## Available data
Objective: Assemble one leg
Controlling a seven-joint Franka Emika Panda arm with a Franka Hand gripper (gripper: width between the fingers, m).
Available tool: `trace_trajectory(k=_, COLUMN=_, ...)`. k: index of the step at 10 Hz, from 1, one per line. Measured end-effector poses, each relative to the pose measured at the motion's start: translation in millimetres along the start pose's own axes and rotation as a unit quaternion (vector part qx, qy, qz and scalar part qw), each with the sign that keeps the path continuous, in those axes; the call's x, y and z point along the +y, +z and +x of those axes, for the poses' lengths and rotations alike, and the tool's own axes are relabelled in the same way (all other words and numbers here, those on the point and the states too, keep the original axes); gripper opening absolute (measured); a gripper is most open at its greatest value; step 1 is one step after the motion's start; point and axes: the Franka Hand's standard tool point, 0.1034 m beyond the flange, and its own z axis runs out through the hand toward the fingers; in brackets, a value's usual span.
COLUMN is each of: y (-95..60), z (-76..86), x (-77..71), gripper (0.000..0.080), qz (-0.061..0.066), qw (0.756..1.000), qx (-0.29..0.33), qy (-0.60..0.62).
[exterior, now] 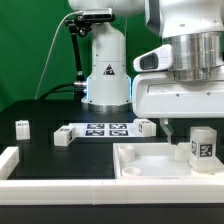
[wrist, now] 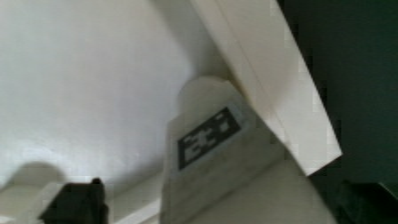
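Observation:
A leg (exterior: 202, 145), a small white block with a black-and-white tag, stands upright in the right part of the large white tray-like piece (exterior: 150, 172). My gripper (exterior: 190, 130) hangs just over it with one dark finger (exterior: 167, 127) to the leg's left in the exterior view. In the wrist view the tagged leg (wrist: 214, 135) runs between my fingers. One finger (wrist: 75, 200) stands well clear of it and the other (wrist: 365, 205) is close to its side. My gripper (wrist: 222, 205) is open. The tray's raised rim (wrist: 267, 70) lies right beside the leg.
Three more legs lie on the black table: one (exterior: 22, 126) at the exterior view's left, one (exterior: 65, 136) and one (exterior: 145, 126) at the ends of the marker board (exterior: 105, 128). A white rail (exterior: 10, 160) runs along the front left. The robot base (exterior: 105, 70) stands behind.

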Motion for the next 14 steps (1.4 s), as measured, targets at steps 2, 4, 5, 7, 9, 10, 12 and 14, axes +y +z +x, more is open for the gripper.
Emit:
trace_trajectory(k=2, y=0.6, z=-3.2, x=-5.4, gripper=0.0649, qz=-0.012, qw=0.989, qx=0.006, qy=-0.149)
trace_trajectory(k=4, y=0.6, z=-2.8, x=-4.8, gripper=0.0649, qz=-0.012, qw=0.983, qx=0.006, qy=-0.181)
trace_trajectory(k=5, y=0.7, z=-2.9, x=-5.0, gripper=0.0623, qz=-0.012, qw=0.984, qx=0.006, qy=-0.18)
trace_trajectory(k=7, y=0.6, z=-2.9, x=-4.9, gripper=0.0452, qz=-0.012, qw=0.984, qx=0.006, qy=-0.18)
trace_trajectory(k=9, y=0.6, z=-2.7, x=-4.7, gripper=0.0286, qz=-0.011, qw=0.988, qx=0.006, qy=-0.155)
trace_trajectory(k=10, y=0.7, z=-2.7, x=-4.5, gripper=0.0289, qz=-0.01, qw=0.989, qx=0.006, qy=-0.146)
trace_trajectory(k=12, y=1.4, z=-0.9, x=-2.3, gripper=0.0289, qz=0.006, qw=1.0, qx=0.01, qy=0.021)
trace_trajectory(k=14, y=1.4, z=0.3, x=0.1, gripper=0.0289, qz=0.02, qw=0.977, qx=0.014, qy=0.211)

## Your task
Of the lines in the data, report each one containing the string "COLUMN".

## Solution to this problem
Available tool: `trace_trajectory(k=_, COLUMN=_, ...)`. k: index of the step at 10 Hz, from 1, one per line. Measured end-effector poses, each relative to the pose measured at the motion's start: translation in millimetres along the start pose's own axes and rotation as a unit quaternion (vector part qx, qy, qz and scalar part qw), each with the sign that keeps the path continuous, in those axes; the call's x, y and z point along the +y, +z and +x of those axes, for the poses' lengths and rotations alike, and the tool's own axes are relabelled in the same way (all other words and numbers here, those on the point and the states too, keep the original axes); gripper opening absolute (measured); a gripper is most open at its greatest value; step 1 is one step after the motion's start; point and axes: the Franka Hand's standard tool point, 0.1034 m beyond the flange, and its own z axis runs out through the hand toward the fingers; in brackets, a value's usual span.
COLUMN is each of: y (-95..60), z (-76..86), x (-77..71), gripper (0.000..0.080), qz (-0.061..0.066), qw (0.756..1.000), qx (-0.29..0.33), qy (-0.60..0.62).

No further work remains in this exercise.